On July 1, 1950, Burt Marshall, Roy Marshall and Blanche Olsen executed a partnership agreement for the M & M Investment Company. The purpose of the partnership was to acquire land and lease it for billboard advertising. Each of the Marshalls contributed $4,000, and Olsen contributed $2,000. After Roy Marshall died, the partnership agreement was amended to give Burt Marshall an 80 percent interest in the partnership and Olsen a 20 percent interest in the partnership.

Blanche Olsen died October 29, 1971. Seattle-First National Bank (Seattle-First) was named executor of her will. In valuing Olsen's partnership interest as part of her estate, the bank valued the partnership's land only, without taking into account other assets or any liabilities. Olsen's 20 percent interest was valued at $151,055.37 for purposes of federal estate and state inheritance taxes.

The partnership agreement contains a buy-sell provision: in the event of the death of one of the partners, the surviving partners would purchase the interest of the deceased partner. Seattle-First offered to sell Olsen's interest to Marshall, the only surviving partner, for $151,000. In a letter dated September 30, 1974, Marshall strenuously objected, stating that the interest was overpriced because Seattle-First improperly computed the net worth of the partnership.

In June of 1973, Seattle-First obtained a summary judgment compelling Marshall to purchase the partnership interest in conformance with the partnership agreement. In January of 1978, Seattle-First filed an amended complaint to compel Marshall to purchase Olsen's interest pursuant to the partnership agreement. Finally, in July of 1979, Seattle-First moved for entry of a dollar amount of the judgment pursuant to the terms of the summary judgment.

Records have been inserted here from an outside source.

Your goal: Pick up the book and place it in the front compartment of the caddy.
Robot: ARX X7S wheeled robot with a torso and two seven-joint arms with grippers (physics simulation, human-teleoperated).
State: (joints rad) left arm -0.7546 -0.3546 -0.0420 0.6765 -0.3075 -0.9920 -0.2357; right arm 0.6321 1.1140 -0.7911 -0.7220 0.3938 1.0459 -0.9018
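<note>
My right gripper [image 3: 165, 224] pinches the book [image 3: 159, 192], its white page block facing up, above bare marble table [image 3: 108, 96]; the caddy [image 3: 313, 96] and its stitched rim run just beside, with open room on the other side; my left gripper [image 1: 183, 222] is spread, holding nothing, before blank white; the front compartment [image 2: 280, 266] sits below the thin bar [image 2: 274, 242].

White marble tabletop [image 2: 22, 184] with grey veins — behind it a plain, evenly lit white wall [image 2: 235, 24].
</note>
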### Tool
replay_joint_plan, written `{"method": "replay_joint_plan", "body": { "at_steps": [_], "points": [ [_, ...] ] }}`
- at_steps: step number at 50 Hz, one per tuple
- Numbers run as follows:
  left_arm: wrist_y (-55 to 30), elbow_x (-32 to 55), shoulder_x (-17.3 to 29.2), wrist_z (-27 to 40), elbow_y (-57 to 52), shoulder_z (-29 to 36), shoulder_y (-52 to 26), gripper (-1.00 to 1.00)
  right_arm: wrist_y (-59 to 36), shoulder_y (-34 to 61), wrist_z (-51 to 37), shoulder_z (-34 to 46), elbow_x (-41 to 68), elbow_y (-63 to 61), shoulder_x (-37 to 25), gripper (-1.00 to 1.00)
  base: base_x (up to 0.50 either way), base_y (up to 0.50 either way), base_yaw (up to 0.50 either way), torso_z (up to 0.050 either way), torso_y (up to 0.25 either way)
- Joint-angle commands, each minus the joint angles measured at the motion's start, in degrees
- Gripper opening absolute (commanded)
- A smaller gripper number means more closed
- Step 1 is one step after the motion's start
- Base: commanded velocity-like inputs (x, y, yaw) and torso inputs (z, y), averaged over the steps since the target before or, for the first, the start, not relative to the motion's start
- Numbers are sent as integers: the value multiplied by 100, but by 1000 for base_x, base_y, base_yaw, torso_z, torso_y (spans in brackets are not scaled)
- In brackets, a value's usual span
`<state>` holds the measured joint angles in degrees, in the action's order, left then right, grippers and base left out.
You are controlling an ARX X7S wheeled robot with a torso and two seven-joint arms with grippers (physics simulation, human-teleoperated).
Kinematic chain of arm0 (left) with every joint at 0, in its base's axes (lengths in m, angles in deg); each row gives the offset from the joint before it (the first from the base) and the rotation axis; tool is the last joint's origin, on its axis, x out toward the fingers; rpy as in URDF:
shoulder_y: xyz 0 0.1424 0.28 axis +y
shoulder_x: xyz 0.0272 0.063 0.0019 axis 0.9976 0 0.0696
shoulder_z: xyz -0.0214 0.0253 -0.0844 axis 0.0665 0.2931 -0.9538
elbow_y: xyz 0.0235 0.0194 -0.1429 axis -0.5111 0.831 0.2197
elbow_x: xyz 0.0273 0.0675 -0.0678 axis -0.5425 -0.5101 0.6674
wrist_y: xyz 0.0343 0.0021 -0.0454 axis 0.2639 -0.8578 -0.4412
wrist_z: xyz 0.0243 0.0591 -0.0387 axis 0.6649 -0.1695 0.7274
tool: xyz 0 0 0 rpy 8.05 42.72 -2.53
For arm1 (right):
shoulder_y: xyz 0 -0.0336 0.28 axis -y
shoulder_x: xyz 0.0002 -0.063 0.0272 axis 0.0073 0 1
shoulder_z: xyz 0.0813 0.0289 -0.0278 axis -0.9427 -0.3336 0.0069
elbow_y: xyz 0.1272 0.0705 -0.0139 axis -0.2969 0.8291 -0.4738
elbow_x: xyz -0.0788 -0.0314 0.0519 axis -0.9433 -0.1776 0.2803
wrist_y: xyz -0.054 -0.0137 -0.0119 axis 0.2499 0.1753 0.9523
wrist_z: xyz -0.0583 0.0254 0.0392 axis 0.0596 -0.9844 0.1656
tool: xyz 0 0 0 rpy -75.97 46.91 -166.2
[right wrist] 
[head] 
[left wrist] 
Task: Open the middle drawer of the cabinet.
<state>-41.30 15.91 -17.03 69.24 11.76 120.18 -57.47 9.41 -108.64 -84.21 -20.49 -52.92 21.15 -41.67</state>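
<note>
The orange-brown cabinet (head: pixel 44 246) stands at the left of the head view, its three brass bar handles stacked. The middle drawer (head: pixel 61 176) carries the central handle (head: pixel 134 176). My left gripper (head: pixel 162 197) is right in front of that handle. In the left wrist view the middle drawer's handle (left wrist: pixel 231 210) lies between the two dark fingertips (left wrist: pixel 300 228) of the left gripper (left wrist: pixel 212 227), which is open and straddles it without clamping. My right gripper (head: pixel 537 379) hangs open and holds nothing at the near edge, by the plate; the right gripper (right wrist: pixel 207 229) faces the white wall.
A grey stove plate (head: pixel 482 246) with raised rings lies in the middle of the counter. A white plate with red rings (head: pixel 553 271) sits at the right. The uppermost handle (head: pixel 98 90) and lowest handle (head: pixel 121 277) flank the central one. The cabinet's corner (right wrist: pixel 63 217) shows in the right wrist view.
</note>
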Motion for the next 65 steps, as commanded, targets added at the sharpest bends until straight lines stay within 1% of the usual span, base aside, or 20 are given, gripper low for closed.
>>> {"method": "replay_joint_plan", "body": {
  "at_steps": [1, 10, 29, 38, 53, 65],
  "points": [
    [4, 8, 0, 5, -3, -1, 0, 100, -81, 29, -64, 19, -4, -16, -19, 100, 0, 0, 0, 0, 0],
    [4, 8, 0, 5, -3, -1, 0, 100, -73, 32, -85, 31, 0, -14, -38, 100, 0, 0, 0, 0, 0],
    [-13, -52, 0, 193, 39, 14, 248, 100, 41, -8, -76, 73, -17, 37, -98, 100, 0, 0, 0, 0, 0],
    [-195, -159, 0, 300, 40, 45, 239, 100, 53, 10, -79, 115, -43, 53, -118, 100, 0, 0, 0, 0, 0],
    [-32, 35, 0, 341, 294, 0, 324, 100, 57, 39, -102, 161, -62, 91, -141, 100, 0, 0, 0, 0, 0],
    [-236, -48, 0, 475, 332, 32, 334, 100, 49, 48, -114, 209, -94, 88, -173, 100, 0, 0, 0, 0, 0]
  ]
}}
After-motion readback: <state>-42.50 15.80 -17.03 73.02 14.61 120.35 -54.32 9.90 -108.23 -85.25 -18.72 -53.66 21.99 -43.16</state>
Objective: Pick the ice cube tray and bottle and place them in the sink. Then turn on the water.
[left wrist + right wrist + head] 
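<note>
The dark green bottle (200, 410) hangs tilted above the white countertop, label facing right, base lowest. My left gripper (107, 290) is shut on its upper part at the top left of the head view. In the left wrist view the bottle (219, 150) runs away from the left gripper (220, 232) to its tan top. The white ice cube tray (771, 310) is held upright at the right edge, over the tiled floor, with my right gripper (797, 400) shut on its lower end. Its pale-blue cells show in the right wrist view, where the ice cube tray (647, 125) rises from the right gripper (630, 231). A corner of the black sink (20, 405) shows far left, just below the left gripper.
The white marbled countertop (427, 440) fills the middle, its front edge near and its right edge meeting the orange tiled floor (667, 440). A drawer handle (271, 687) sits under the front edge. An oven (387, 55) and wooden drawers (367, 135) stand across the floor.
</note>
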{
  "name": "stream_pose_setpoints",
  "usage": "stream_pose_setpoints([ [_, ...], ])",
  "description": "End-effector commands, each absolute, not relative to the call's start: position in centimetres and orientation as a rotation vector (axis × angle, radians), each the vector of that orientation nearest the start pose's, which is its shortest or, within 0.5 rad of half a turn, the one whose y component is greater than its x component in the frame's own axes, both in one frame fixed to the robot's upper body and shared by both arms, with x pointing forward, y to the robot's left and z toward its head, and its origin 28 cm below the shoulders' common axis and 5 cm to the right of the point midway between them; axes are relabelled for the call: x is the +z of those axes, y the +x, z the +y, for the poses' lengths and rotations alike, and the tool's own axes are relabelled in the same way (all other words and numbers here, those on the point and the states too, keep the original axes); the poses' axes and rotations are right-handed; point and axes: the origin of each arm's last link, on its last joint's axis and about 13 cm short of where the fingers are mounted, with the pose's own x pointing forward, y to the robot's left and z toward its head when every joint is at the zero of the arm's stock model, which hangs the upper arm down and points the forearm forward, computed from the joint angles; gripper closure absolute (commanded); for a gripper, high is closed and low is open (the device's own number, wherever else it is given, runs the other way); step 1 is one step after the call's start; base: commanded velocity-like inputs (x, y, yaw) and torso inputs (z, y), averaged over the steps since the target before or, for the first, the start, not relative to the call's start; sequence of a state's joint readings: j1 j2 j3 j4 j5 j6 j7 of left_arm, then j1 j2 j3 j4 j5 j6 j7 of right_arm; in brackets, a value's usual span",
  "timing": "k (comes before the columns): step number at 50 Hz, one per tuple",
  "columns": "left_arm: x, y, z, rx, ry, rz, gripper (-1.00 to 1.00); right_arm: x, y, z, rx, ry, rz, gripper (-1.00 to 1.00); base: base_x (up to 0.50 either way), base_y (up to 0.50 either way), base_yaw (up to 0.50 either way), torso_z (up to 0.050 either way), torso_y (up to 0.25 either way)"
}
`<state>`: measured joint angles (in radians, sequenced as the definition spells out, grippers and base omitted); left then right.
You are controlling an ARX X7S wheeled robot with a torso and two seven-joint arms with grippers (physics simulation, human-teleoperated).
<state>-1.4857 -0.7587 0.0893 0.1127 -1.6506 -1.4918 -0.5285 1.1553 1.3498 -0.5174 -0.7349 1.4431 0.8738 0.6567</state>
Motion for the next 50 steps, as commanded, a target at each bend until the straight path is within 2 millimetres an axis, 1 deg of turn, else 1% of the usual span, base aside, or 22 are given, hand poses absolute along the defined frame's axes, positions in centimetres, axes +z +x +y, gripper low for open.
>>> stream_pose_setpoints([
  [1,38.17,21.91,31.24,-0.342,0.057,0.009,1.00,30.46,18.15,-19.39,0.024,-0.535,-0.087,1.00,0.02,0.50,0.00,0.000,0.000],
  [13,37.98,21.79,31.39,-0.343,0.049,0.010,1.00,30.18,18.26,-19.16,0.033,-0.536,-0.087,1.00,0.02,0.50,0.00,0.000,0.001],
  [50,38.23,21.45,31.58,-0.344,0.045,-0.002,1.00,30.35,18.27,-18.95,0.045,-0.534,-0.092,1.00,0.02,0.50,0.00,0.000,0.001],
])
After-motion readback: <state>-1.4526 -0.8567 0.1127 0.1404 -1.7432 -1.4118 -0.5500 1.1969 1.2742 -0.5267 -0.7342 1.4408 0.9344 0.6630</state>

*342 The partnership agreement provides for the determination of the reasonable market value of a deceased partner's share. To compute the reasonable market value of the partnership interest, the partnership assets must be valued to determine the net worth of the partnership. The partnership agreement provides for appraisal of certain partnership assets, including real estate, in the event that the parties cannot agree on their current market value. To arrive at the value of the partnership's real estate, Marshall and Seattle-First each appointed appraisers pursuant to the partnership agreement. Because the two appraisers could not agree on the value of certain parcels of real estate, they appointed a third appraiser, again pursuant to the partnership agreement. The real estate owned by the partnership was appraised at $998,050.

Using an affidavit supplied by one of Seattle-First's officers, the trial court determined the net worth of the partnership and the reasonable market value of Blanche Olsen's interest in the partnership. Judgment was entered for Seattle-First as executor of the Olsen estate in the amount of $164,649.40. The trial court also awarded Olsen's estate 6 percent interest on the value of the partnership interest from October 29, 1971, the date of Olsen's death.

Marshall's first contention on appeal is that the trial court erred in not dismissing the case. Marshall argues that Seattle-First's motion for entry of a judgment in the amount of $164,649.40 was barred by the determination of a lower value for the partnership interest in the probate proceeding.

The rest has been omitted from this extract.